Kai Schaetzl wrote:
Ned Slider wrote on Sun, 03 Aug 2008 15:09:39 +0100:
http://www.centos.org/modules/newbb/viewtopic.php?topic_id=15484&forum=37
Thanks for the URL, see below!
Bottom line - the power saving between having frequency scaling enabled
or not was surprisingly small (only 2-3W). It would appear that these
processors are already fairly efficient at idle and scaling down the
frequency adds little to the overall savings that may be obtained.
I disagree about the reason. I think they are actually not so efficient. At
least not if I compare to a low-voltage CPU. 105 W is a lot, latest AMD
quad core low-voltage are at 50W. Did you check core temperature in the two
scaling states? It makes a huge difference for me on the AMD (which is
allowed to drop from 2500 to 1000). It drops from an already low value (30
and 22 Celsius) by more than 10 degrees. The second core always shows the
lowest temperature (puzzle?) and it goes down to 6-8 (!) Celsius in idle
state with 1000.) I think this will also result on some more substantial
savings in Watt consumption. Even, if not, a substantially lower
temperature like this is good for a long life of all parts, anyway.
I see no difference on temps reported by coretemp for cpuspeed
enabled/disabled. I *do* see a huge drop in temps between load and idle
regardless of cpuspeed.
I read that thread and am puzzled by acpi-cpufreq being loaded on your
machine. If I modprobe it I get an error "device busy". Which makes sense
to me as cpufreq_ondemand (which loaded automatically) should have already
taken over. I see that behavior on all machines, no matter if Intel or AMD.
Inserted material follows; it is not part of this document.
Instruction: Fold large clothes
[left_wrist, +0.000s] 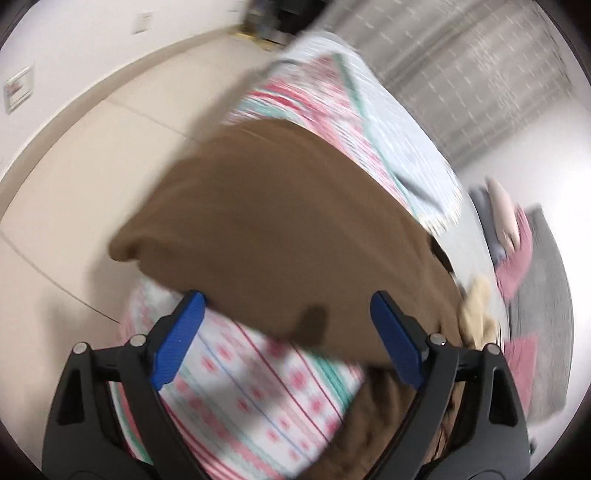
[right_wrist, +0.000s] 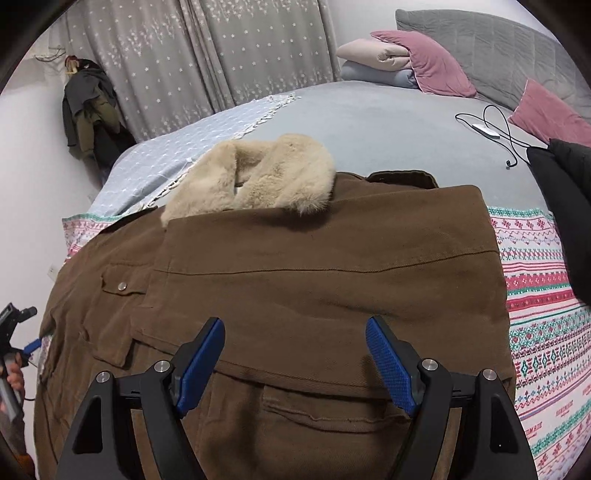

From my research yesterday it also looks like use of acpi-cpufreq is
somewhat "older" and should not be necessary at all for newer CPUs. So, it
should be cpufreq_ondemand alone that does the scaling on your machine. Can
you confirm that?
I'm not sure of the function of acpi-cpufreq. I do know that it doesn't
scale back *without* cpufreq_ondemand (cpuspeed). acpi-cpufreq was
autoloaded in response to enabling C1E and EIST features in the BIOS
(which one is responsible I don't know as I enabled both together).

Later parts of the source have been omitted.